En pocas palabras: Ormuz ya no es solo petróleo. El estrecho pasó a ser también una palanca sobre el flujo de datos global porque la mayor parte del tráfico intercontinental viaja por cables submarinos concentrados en corredores marítimos estratégicos (TeleGeography). Esto transforma una vulnerabilidad logística en una herramienta de presión política y, potencialmente, en una nueva fuente de ingresos o peajes digitales.
Qué pasó y por qué importa
En marzo de 2024 un incidente con cables submarinos provocó cortes y ralentizaciones en África oriental, Oriente Medio y el sur de Asia, y dejó en claro que la infraestructura física de internet es frágil (reportes en CNN sobre el incidente de 2024). Vemos que más del 99% del tráfico intercontinental circula por sistemas de cable submarino, y hoy existen alrededor de 500 sistemas activos que conectan continentes (TeleGeography). Esa concentración convierte puntos concretos —como Ormuz— en palancas estratégicas. Si un actor local puede amenazar o demorar reparaciones, el impacto no es solo técnico: son demoras en pagos internacionales, degradación de servicios en la nube y pérdidas económicas inmediatas. Para una empresa digital, una hora de degradación en la nube puede traducirse en miles de dólares en ventas perdidas y en erosión de confianza del cliente. Por eso la discusión ya no es solo militar: es económica y contractual.
¿Cómo impacta esto en el mercado argentino?
El riesgo es real para cualquier negocio que dependa de la nube, pagos internacionales o comunicación en tiempo real. Argentina tiene una base de usuarios conectados significativa: la penetración de internet ronda porcentajes altos en la región (datos de ITU y organismos nacionales muestran cobertura sostenida; ver informes nacionales), por lo que interrupciones externas empujan problemas locales. Además, el estrecho sigue siendo clave para la energía: alrededor del 20% del crudo transportado por mar pasa por Ormuz (U.S. EIA), lo que implica que cualquier tensión puede encarecer transporte y seguros y trasladarse a insumos importados. Para las pymes que venden en plataformas internacionales, el coste se traduce en conversiones perdidas y mayores plazos de liquidación. Vemos una regla práctica: si la dependencia de un proveedor externo (por ejemplo un cloud hyperscaler) supera el 30% de la infraestructura crítica de la empresa, conviene duplicar caminos y negociar cláusulas de continuidad y penalidades (SLA) con cifras y plazos explícitos.

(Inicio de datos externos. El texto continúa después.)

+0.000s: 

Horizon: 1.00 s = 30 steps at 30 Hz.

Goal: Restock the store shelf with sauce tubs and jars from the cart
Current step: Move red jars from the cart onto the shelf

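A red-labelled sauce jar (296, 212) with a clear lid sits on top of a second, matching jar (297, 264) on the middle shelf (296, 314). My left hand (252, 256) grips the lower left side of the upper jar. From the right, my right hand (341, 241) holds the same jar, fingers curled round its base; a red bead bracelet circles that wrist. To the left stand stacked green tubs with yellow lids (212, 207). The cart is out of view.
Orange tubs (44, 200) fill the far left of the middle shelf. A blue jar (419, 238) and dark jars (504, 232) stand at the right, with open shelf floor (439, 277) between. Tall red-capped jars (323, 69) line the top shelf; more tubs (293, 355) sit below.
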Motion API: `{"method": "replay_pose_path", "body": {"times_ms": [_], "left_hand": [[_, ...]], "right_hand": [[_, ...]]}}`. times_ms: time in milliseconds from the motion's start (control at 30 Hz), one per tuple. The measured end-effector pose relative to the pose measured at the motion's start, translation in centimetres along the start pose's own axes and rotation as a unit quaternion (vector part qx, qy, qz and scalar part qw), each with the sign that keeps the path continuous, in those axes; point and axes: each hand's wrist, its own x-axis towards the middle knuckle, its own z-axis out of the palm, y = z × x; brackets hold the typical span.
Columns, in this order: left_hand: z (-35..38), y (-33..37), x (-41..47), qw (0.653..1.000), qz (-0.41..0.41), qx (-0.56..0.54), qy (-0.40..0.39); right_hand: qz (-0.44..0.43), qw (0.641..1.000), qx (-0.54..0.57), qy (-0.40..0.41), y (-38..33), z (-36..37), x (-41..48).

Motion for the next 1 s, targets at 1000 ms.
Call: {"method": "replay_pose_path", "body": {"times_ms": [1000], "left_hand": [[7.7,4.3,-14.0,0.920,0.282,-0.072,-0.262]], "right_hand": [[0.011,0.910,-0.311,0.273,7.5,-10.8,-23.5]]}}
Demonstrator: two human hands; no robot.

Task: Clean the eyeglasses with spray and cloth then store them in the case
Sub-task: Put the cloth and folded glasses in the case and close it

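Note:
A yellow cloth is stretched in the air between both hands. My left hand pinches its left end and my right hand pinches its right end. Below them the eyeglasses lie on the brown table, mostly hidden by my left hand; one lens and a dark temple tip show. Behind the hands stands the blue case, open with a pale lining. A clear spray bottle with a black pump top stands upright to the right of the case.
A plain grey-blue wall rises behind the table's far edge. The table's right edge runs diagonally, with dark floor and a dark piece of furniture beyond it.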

Qué puede hacer un emprendedor en LATAM (y qué no sirve)
Lo que funciona es práctico y barato: 1) redundancia multirregión y multi-cloud o uso de CDN locales para cachear tráfico crítico; 2) acuerdos contractuales con SLAs que incluyan auditorías independientes y transparencia sobre rutas de tránsito; 3) pruebas regulares de recuperación y comunicación de crisis con clientes. No sirve confiar solo en la promesa de un proveedor global sin métricas. Recomendamos priorizar medidas que tengan ROI claro: por ejemplo, si una herramienta de cache reduce caídas de ventas estimadas en $1.000 por día y cuesta $100 al mes, la compra está justificada. En LATAM además hay que pensar en infraestructura de mensajería que no dependa únicamente de tráfico internacional: WhatsApp Business, sistemas de mensajería local y copias de seguridad de datos on-premises reducen el riesgo operativo. Y en línea con nuestra postura sobre tecnología, cualquier acuerdo que implique control de infraestructura crítica por parte de actores hostiles debe requerir auditorías independientes, máxima transparencia y minimización de telemetría antes de aceptarlo.
Conclusión práctica
Ormuz demuestra que la geografía ya dicta poder digital. Para empresas pequeñas y medianas la estrategia es simple: medir dependencia, cuantificar pérdidas por interrupción, aplicar redundancia donde el ROI lo justifique y exigir cláusulas contractuales que obliguen a transparencia y auditorías. La tecnología que no demuestre ahorro o generación de ingresos no merece presupuesto; la infraestructura crítica merece reglas claras y verificables antes de cualquier peaje o licencia.